Binding of Hap46 to fragments of the CMV promoter. (A) The CMV promoter sequence of 655 bp was divided by PCR into six portions of ∼130 bp each and five portions of ∼235 bp, as detailed in Materials and Methods. (B) The above DNA fragments were incubated with Hap46 and analyzed by gel electrophoresis, as described in Materials and Methods. Ethidium stained bands are shown in dark.

Figure 5

Interaction of Hap46 with transcription factors. Fusion proteins of GST with full-length Hap46 (lanes 2) or Hap46ΔC47 (lanes 3) were attached to GSH–Sepharose and used as affinity matrices for in vitro expressed radiolabeled transcription factors, as described in Materials and Methods. For controls, plain GSH–Sepharose was used (lanes 1). Rabbit reticulocyte lysate was used as such in the experiment of (A). Eluates were analyzed by SDS–PAGE followed either by autoradiographic detection of radiolabeled bands or, in the case of hsc70 (A), by specific immunoblotting.

Figure 6

Interaction of Hap46 and hsc70 with the estrogen receptor.
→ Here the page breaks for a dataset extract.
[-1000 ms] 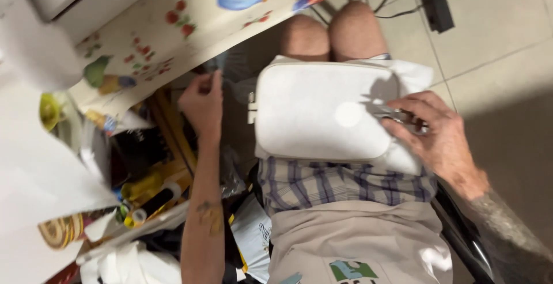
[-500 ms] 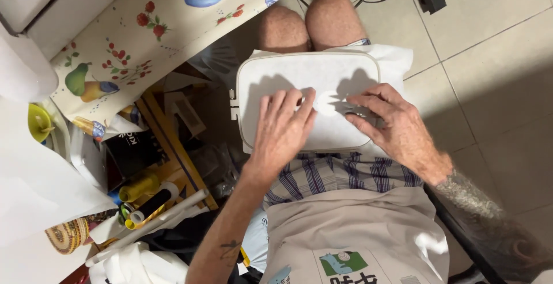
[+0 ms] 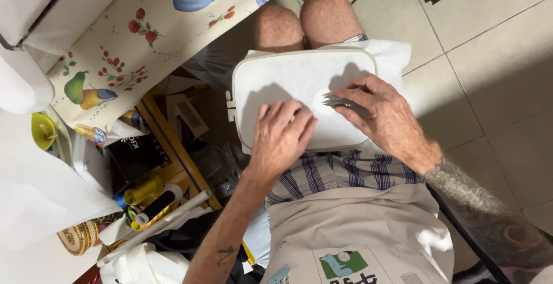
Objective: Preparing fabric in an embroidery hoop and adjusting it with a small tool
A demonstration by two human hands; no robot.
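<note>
Seated person, head view looking down onto the lap. White fabric stretched in a rounded rectangular embroidery hoop (image 3: 299, 97) rests on the thighs, centre of frame, hoop clamp at its 9 o'clock edge. Left hand (image 3: 280, 140) lies flat on the fabric at the hoop's 6 o'clock side, fingers spread, grasping nothing, only pressing down. Right hand (image 3: 387, 120), at the hoop's 3 o'clock, is closed around small metal snips (image 3: 344, 103), tips aimed toward 9 o'clock at a pale oval patch (image 3: 324, 97) in the cloth. Judgement: trimming around that patch looks under way; the rest of the fabric appears blank, no stitching can be made out, so how much remains cannot be told. Packages and labels: at 9 o'clock of frame, a crowded yellow wooden shelf (image 3: 173, 163) holds a dark box (image 3: 138, 151) with a pale label, a yellow spool (image 3: 144, 187) and a black spool (image 3: 158, 202). At 11 o'clock, an oilcloth (image 3: 144, 42) printed with fruit, roses and a blue jug. At 6 o'clock, a beige apron (image 3: 357, 232) bears a green-and-blue square emblem (image 3: 344, 262).
</note>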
The estrogen receptor attached to a specific immunomatrix was incubated with the GST–Hap46 fusion protein, as described in Materials and Methods. The experiment of lane 2 contained minimal amounts of endogenous hsc70 co-purified with the receptor, while further hsc70 (5 µg) was added in the experiment of lane 3. As control (lane 1), the plain immunomatrix was used without estrogen receptor but with hsc70 (5 µg) added.